WORK INSTRUCTIONS
Set down only these lines, exactly: the line containing "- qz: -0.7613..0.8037" and all lines through the end of the data below. Omit pictures.

- Opening Delimiter -

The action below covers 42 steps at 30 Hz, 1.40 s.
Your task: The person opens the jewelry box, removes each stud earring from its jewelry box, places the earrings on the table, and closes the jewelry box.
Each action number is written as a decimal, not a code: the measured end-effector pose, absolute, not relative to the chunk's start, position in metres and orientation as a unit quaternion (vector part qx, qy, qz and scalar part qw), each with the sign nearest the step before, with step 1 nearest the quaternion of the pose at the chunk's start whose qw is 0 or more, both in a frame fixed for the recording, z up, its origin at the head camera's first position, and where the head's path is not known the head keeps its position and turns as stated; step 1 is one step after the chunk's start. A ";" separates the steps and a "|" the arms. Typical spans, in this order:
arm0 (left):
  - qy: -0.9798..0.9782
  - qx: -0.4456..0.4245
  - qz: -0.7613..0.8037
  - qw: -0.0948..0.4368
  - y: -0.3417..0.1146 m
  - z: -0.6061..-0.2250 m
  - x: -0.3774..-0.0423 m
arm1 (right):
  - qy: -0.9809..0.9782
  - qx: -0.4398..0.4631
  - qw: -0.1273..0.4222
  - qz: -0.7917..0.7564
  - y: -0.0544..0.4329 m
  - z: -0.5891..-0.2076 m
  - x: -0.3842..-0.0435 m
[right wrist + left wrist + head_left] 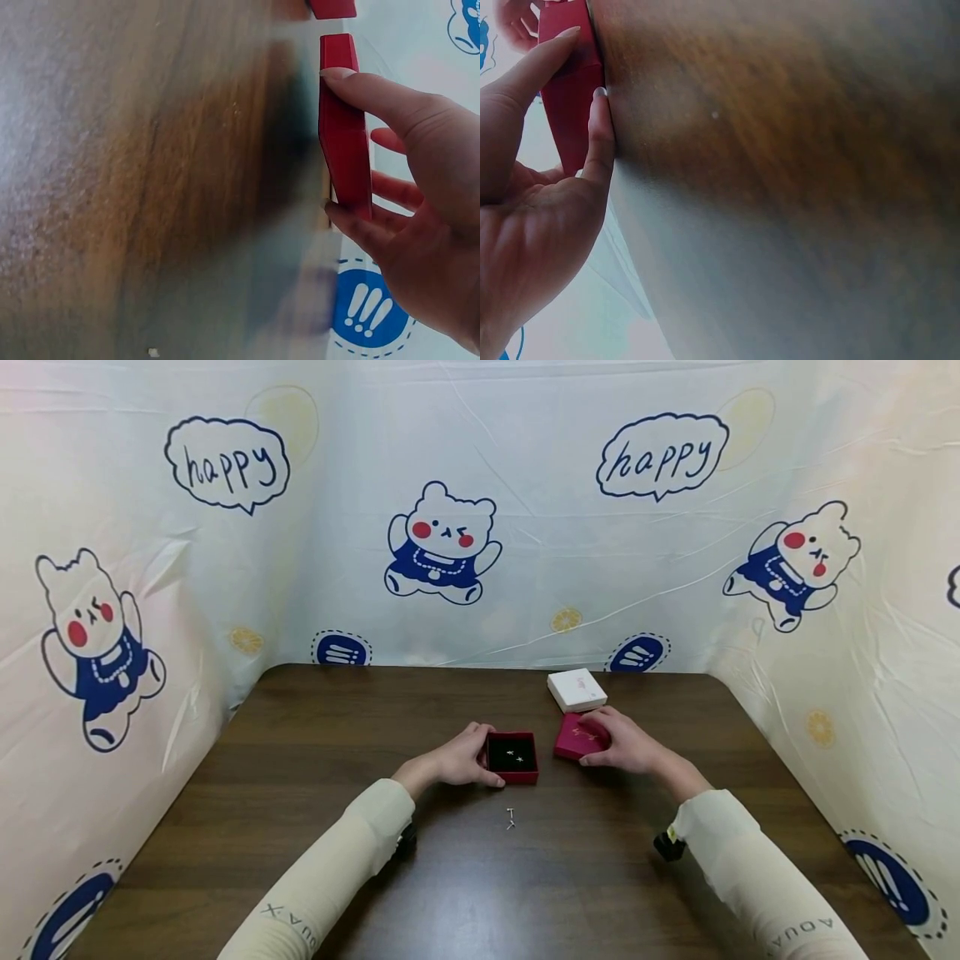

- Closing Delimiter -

YOUR RESPONSE
  - qz: -0.7613..0.8037
  - qw: -0.0948..0.4368
  - y: -0.3417..0.1146 m
  - z: -0.6061..-0.2250 m
  - x: -0.3774..-0.0423 m
arm1 (right):
  - qy: -0.9809..0.9782
  - qx: -0.4398..0.4631
  - qw: -0.1273..0.4222
  - qz: -0.7917..0.7564
  - y: -0.0544..0.4329 m
  - z: -0.5891..-0.2076 m
  - x: -0.3842..-0.0435 m
[right wrist + left wrist + head_left] 

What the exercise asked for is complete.